The results under the various stages of The Courtauld Commitment have been mixed.

Last autumn, WRAP announced measures under the last phase of the commitment to cut ingredient, product and packaging waste and to lower carbon dioxide emissions associated with packaging were ahead of target.

However, in 2013, WRAP admitted a target put together under the second phase of the commitent to reduce household food and drink waste in the UK had been missed. In 2010, WRAP admitted signatories to the first phase had failed to meet a target to reduce packaging waste.

Reflecting on today’s announcement, UK resources minister Rory Stewart said: “Food waste – at any stage from the farm to the house – is something we should avoid. It wastes precious water and resources. Under the last framework we have already reduced food waste in the supply chain by ten per cent. And this team-work and leadership should allow us to go much further.”

Dan Kolding, senior vice president for supply chain at Arla’s UK arm, which was one of the founder signatories to The Courtauld Commitment, said the new pledges meant the co-operative could “work collaboratively with our retail customers to drive forward reductions in the environmental impact of food production”.

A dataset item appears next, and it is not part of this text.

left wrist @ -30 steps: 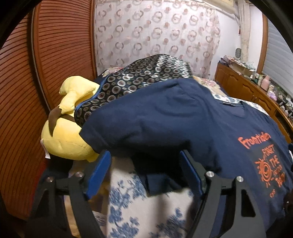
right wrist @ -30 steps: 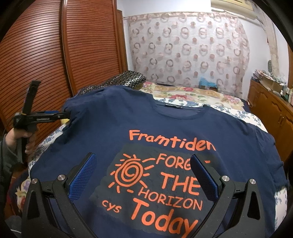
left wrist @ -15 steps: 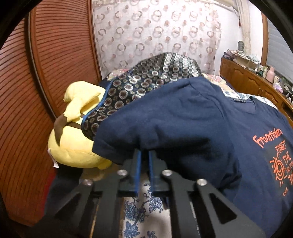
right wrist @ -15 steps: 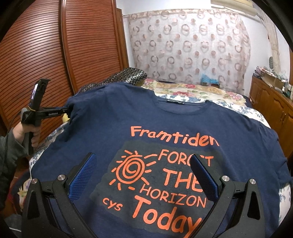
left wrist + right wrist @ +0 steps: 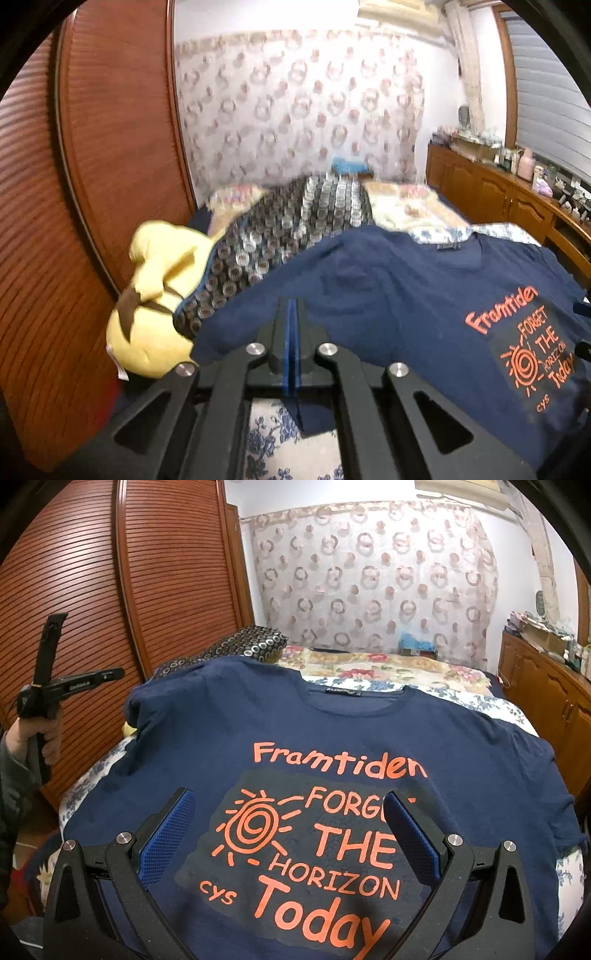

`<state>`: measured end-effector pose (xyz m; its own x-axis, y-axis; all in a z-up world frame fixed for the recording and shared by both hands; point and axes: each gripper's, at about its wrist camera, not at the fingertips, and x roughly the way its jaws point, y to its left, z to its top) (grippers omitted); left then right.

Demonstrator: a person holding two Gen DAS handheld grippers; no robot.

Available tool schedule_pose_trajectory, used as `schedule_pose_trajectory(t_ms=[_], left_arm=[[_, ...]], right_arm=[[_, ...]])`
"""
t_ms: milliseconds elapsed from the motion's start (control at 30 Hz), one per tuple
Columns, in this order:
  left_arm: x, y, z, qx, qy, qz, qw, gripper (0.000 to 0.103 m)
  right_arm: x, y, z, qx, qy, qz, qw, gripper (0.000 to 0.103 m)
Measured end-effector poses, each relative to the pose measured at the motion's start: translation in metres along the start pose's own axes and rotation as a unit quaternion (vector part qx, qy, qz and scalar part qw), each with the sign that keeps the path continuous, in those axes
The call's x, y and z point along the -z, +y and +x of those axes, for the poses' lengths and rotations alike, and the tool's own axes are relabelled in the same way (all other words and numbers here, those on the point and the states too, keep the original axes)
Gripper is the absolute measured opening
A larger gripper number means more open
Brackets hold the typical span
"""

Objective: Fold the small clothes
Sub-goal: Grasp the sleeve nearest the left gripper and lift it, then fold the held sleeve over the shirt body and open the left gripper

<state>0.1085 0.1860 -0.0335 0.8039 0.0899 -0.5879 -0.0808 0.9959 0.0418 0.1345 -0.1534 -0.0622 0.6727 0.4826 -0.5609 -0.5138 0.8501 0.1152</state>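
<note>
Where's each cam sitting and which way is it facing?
Left wrist: on the left gripper, at the side of the bed, facing across the navy printed T-shirt and yellow plush toy; its own jaws show, opening, nothing visibly between.
Right wrist: on the open right gripper, at the shirt's hem, facing the ring-patterned curtain; the left hand shows.
Shared: T-shirt, curtain, slatted wooden doors.

I am looking at slatted wooden wardrobe doors (image 5: 92, 602) running down the left, a ring-patterned curtain (image 5: 373, 587) hanging behind the bed's far edge, and a cluttered wooden dresser (image 5: 517, 206) lining the right wall.
</note>
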Motion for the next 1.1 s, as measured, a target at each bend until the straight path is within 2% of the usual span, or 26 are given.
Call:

Nestle echoed Arla’s comments on working with other stakeholders. Andy Griffiths, head of environmental sustainability at Nestle’s UK business, said the public, private and voluntary sectors could work together. “As we face into the key challenges of resource availability and the impacts of climate change, it is critical that we work collaboratively to identify and implement effective solutions.”

The Rubbish Diet, a blog set up to help cut household waste, is also one of the signatories to the new set of commitments. Karen Cannard, the blog’s founder and author, said: “We’ve signed to show our support and to bring the issues that we at home face in reducing food waste into the frame.”